- What is expected: Could you print every record below exactly as it appears?

##### Record excerpts

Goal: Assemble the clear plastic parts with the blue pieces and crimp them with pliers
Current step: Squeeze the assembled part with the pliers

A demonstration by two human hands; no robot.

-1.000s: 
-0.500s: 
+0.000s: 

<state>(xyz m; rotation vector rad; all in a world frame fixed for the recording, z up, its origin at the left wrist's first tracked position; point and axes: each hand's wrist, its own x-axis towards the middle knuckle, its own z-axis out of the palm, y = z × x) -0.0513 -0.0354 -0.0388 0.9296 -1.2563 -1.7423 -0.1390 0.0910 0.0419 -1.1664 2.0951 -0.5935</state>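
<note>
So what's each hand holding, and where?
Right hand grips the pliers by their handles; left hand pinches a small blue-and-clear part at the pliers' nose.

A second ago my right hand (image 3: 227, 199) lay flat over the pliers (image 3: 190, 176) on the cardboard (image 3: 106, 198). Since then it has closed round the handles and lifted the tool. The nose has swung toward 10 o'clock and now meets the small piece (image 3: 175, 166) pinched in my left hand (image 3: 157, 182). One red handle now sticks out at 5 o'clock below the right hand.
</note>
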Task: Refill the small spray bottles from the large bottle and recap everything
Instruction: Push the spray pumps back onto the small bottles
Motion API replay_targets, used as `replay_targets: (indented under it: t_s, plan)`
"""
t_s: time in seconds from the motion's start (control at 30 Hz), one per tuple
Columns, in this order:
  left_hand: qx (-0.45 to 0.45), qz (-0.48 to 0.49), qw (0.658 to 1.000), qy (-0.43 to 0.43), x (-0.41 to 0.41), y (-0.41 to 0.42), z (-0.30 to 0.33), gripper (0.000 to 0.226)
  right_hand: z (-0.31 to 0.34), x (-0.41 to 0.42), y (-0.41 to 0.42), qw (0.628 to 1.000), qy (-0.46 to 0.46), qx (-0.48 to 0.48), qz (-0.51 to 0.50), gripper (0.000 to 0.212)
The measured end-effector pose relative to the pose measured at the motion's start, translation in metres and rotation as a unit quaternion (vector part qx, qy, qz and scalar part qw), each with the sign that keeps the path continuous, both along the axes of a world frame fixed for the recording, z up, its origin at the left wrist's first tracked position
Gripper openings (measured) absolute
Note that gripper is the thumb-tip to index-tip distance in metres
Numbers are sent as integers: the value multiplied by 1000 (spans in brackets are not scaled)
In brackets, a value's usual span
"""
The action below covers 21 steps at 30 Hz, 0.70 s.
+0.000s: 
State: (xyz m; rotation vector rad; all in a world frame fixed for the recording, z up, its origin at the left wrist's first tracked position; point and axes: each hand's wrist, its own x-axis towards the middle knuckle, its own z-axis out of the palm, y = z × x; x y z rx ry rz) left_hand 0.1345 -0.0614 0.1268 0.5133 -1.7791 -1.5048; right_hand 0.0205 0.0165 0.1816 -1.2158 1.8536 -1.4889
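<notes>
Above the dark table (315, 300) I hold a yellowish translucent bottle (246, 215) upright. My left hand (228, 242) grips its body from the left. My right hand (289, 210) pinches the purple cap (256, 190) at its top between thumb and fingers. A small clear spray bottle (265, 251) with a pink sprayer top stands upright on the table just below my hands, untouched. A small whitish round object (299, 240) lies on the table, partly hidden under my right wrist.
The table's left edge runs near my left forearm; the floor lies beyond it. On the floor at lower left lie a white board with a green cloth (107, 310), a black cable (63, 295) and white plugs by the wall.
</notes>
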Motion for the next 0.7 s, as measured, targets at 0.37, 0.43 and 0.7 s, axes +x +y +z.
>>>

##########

- Reply:
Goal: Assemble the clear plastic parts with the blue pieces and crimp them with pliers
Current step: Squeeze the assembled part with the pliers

A demonstration by two human hands; no robot.

-1.000s: 
-0.500s: 
+0.000s: 

<state>(xyz m; rotation vector rad; all in a world frame fixed for the recording, z up, its origin at the left wrist's first tracked position; point and axes: each hand's wrist, its own x-axis towards the middle knuckle, its own z-axis out of the palm, y = z × x) -0.0513 -0.0354 -0.0388 0.9296 -1.2563 -1.7423 -0.1390 0.0910 0.0419 -1.1664 2.0951 -0.5935</state>
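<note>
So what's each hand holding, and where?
Right hand grips the pliers by their handles; left hand pinches a small blue-and-clear part at the pliers' nose.

A second ago my right hand (image 3: 227, 199) lay flat over the pliers (image 3: 190, 176) on the cardboard (image 3: 106, 198). Since then it has closed round the handles and lifted the tool. The nose has swung toward 10 o'clock and now meets the small piece (image 3: 175, 166) pinched in my left hand (image 3: 157, 182). One red handle now sticks out at 5 o'clock below the right hand.
</note>
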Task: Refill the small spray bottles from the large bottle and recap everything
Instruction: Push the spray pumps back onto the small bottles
Motion API replay_targets, used as `replay_targets: (indented under it: t_s, plan)`
"""
t_s: time in seconds from the motion's start (control at 30 Hz), one per tuple
Columns, in this order:
  left_hand: qx (-0.45 to 0.45), qz (-0.48 to 0.49), qw (0.658 to 1.000), qy (-0.43 to 0.43), x (-0.41 to 0.41), y (-0.41 to 0.42), z (-0.30 to 0.33), gripper (0.000 to 0.226)
  right_hand: z (-0.31 to 0.34), x (-0.41 to 0.42), y (-0.41 to 0.42), qw (0.628 to 1.000), qy (-0.46 to 0.46), qx (-0.48 to 0.48), qz (-0.51 to 0.50), gripper (0.000 to 0.212)
The measured end-effector pose relative to the pose measured at the motion's start, translation in metres and rotation as a unit quaternion (vector part qx, qy, qz and scalar part qw), each with the sign that keeps the path continuous, both along the axes of a world frame fixed for the recording, z up, its origin at the left wrist's first tracked position
Gripper openings (measured) absolute
Note that gripper is the thumb-tip to index-tip distance in metres
Numbers are sent as integers: the value multiplied by 1000 (spans in brackets are not scaled)
In brackets, a value's usual span
"""
The action below covers 21 steps at 30 Hz, 0.70 s.
+0.000s: 
State: (xyz m; rotation vector rad; all in a world frame fixed for the recording, z up, its origin at the left wrist's first tracked position; point and axes: each hand's wrist, its own x-axis towards the middle knuckle, its own z-axis out of the palm, y = z × x; x y z rx ry rz) left_hand 0.1345 -0.0614 0.1268 0.5133 -1.7791 -1.5048; right_hand 0.0205 0.0165 0.1816 -1.2158 1.8536 -1.4889
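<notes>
Above the dark table (315, 300) I hold a yellowish translucent bottle (246, 215) upright. My left hand (228, 242) grips its body from the left. My right hand (289, 210) pinches the purple cap (256, 190) at its top between thumb and fingers. A small clear spray bottle (265, 251) with a pink sprayer top stands upright on the table just below my hands, untouched. A small whitish round object (299, 240) lies on the table, partly hidden under my right wrist.
The table's left edge runs near my left forearm; the floor lies beyond it. On the floor at lower left lie a white board with a green cloth (107, 310), a black cable (63, 295) and white plugs by the wall.
</notes>
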Motion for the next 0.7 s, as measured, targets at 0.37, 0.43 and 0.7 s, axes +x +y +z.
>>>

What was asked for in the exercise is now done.